[Stored data entries]
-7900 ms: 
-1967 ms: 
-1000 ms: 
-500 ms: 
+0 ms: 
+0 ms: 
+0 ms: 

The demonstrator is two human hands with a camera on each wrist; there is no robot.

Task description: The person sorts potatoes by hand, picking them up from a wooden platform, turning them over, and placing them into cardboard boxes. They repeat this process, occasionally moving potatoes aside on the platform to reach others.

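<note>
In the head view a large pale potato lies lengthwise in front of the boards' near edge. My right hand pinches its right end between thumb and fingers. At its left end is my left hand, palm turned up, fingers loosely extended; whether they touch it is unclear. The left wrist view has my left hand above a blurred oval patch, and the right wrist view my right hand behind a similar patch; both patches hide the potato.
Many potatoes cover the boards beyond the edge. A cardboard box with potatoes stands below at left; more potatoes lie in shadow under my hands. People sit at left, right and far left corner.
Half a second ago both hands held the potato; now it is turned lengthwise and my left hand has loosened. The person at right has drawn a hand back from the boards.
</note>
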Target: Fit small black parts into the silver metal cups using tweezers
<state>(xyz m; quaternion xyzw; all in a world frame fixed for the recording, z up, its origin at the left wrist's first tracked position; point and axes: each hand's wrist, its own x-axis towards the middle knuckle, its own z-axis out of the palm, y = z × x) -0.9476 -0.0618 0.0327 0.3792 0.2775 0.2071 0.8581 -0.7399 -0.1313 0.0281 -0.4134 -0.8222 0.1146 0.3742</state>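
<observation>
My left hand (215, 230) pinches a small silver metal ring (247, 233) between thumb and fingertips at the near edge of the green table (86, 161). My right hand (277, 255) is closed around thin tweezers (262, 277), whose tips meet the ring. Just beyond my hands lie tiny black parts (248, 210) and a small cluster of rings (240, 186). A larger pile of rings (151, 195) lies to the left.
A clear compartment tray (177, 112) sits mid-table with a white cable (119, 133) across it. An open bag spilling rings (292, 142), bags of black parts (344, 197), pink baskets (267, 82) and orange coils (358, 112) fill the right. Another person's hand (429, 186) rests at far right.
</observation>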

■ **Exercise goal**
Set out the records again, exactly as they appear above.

■ **Written solution**
-7900 ms: 
-1967 ms: 
-1000 ms: 
-500 ms: 
+0 ms: 
+0 ms: 
+0 ms: 

The demonstrator is two human hands with a camera on each wrist; there is no robot.

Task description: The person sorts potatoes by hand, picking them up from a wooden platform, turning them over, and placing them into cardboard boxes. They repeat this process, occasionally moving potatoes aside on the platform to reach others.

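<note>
In the head view a large pale potato lies lengthwise in front of the boards' near edge. My right hand pinches its right end between thumb and fingers. At its left end is my left hand, palm turned up, fingers loosely extended; whether they touch it is unclear. The left wrist view has my left hand above a blurred oval patch, and the right wrist view my right hand behind a similar patch; both patches hide the potato.
Many potatoes cover the boards beyond the edge. A cardboard box with potatoes stands below at left; more potatoes lie in shadow under my hands. People sit at left, right and far left corner.
Half a second ago both hands held the potato; now it is turned lengthwise and my left hand has loosened. The person at right has drawn a hand back from the boards.
</note>
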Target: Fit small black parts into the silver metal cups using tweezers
<state>(xyz m; quaternion xyzw; all in a world frame fixed for the recording, z up, its origin at the left wrist's first tracked position; point and axes: each hand's wrist, its own x-axis towards the middle knuckle, its own z-axis out of the palm, y = z × x) -0.9476 -0.0618 0.0327 0.3792 0.2775 0.2071 0.8581 -0.7399 -0.1313 0.0281 -0.4134 -0.8222 0.1146 0.3742</state>
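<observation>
My left hand (215, 230) pinches a small silver metal ring (247, 233) between thumb and fingertips at the near edge of the green table (86, 161). My right hand (277, 255) is closed around thin tweezers (262, 277), whose tips meet the ring. Just beyond my hands lie tiny black parts (248, 210) and a small cluster of rings (240, 186). A larger pile of rings (151, 195) lies to the left.
A clear compartment tray (177, 112) sits mid-table with a white cable (119, 133) across it. An open bag spilling rings (292, 142), bags of black parts (344, 197), pink baskets (267, 82) and orange coils (358, 112) fill the right. Another person's hand (429, 186) rests at far right.
</observation>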

The answer has been given in full.